Back to Sunny’s garage I started just tearing everything apart, all the fairings off, down to the engine and frame, looking for anything at all. Cleaning and organising as I went I solved a couple of things that had been bothering me but found nothing that would obviously cause a problem. When I got down to the throttle bodies they were filthy. I didn’t think much of it, but Hussein gasped and shouted at me when he saw them and grabbed them out of my hand to go clean them in their kerosene shower. The dust in Nepal had been absolutely awful and had gotten in to everything, that was months ago though, likely not the issue here.
No time for more diagnosing the phantom issue, my new suspension arrived! I shot off to Sunny’s to start fitting it which was routine by now, stripping everything down, wheel off, fairings, old suspension out. Getting it in and put back together was a big relief, I could finally leave Kuala Lumpur! Only about 2 weeks late…
I still had the front suspension to rebuild first, some shiny new emulators arrived with the shock to improve their performance a bit, so I stripped those down and replaced the oil and seals too. It feels good to be able to do this myself now. I didn’t even consider doing this job back in the UK 18 months ago and paid someone a couple of hundred pounds to do it for me. Another long run out in the afternoon for one last crack at the fueling issue. Nothing. Well sod it, if I can’t reproduce it there’s no point sticking around in KL trying to fix it.

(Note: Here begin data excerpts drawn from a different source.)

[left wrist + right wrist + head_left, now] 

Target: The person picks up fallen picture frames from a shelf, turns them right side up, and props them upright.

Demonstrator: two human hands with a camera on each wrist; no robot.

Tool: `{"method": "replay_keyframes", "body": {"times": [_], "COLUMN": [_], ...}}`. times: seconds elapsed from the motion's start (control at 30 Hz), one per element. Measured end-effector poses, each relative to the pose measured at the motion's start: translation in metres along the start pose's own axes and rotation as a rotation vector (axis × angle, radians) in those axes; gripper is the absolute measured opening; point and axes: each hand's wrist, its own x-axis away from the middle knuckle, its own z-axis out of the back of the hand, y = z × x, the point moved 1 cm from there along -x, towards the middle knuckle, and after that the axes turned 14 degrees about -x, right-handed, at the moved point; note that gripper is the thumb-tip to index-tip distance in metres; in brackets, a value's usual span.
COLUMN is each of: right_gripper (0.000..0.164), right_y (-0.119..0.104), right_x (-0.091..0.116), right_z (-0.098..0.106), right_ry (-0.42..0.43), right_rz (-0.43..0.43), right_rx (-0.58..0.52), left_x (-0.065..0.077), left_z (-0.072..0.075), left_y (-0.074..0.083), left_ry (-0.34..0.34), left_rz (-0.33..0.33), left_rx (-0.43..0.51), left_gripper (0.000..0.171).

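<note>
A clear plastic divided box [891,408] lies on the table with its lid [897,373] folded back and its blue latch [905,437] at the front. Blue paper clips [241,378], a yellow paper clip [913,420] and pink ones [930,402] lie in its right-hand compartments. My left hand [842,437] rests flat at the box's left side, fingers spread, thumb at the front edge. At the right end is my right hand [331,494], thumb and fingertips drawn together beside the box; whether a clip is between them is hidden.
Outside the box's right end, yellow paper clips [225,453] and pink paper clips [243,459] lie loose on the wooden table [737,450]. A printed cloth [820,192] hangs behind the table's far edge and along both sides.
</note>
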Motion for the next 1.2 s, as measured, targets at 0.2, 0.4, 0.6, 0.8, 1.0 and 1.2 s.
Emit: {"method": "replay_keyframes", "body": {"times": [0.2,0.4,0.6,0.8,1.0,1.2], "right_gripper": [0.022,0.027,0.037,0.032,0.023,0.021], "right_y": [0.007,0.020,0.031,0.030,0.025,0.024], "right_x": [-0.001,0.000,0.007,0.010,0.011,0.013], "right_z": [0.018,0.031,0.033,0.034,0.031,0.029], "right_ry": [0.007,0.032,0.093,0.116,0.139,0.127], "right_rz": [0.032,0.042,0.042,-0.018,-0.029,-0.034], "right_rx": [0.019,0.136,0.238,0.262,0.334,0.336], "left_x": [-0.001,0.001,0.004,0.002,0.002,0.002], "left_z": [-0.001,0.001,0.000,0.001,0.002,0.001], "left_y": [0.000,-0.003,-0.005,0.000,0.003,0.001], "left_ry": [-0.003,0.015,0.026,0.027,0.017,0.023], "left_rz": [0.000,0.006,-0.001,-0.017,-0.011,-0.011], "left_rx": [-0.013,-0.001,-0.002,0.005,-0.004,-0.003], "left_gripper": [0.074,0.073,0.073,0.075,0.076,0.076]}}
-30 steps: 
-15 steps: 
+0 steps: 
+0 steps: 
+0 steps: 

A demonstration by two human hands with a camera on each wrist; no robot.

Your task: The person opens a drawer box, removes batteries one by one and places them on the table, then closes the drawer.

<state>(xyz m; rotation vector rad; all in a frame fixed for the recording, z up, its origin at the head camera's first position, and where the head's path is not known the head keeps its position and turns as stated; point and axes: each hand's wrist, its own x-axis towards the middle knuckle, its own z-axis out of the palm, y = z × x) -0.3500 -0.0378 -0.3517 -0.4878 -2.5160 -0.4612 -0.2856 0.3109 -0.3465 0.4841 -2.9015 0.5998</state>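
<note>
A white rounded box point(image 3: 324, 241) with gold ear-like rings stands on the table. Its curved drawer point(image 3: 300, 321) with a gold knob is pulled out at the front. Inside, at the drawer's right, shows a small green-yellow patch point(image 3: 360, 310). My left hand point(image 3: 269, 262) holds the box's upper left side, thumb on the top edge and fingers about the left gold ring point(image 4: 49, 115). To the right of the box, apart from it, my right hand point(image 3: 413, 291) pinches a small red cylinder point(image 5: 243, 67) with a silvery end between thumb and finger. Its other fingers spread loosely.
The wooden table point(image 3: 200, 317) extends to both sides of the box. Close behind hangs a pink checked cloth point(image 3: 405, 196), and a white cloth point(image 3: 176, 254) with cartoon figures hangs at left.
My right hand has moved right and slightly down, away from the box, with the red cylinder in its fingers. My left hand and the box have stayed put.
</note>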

I’m off!
Spoiler alert! I’m writing this 4 months later and I haven’t had a single peep of that performance problem, in all kinds of conditions, I’ve still absolutely no idea what caused it. I didn’t replace anything, just fixed a blown headlight wire and cleaned the throttle bodies (which had been that dirty since Nepal 6 months before). Sometimes logic does not win, or at least mine doesn’t. The only reason I wrote about it at all is because of all the worry it caused me and time it took up only to eventually come to nothing. Just how it goes sometimes on the trip, there’s so much on your mind you end up worrying about the wrong thing.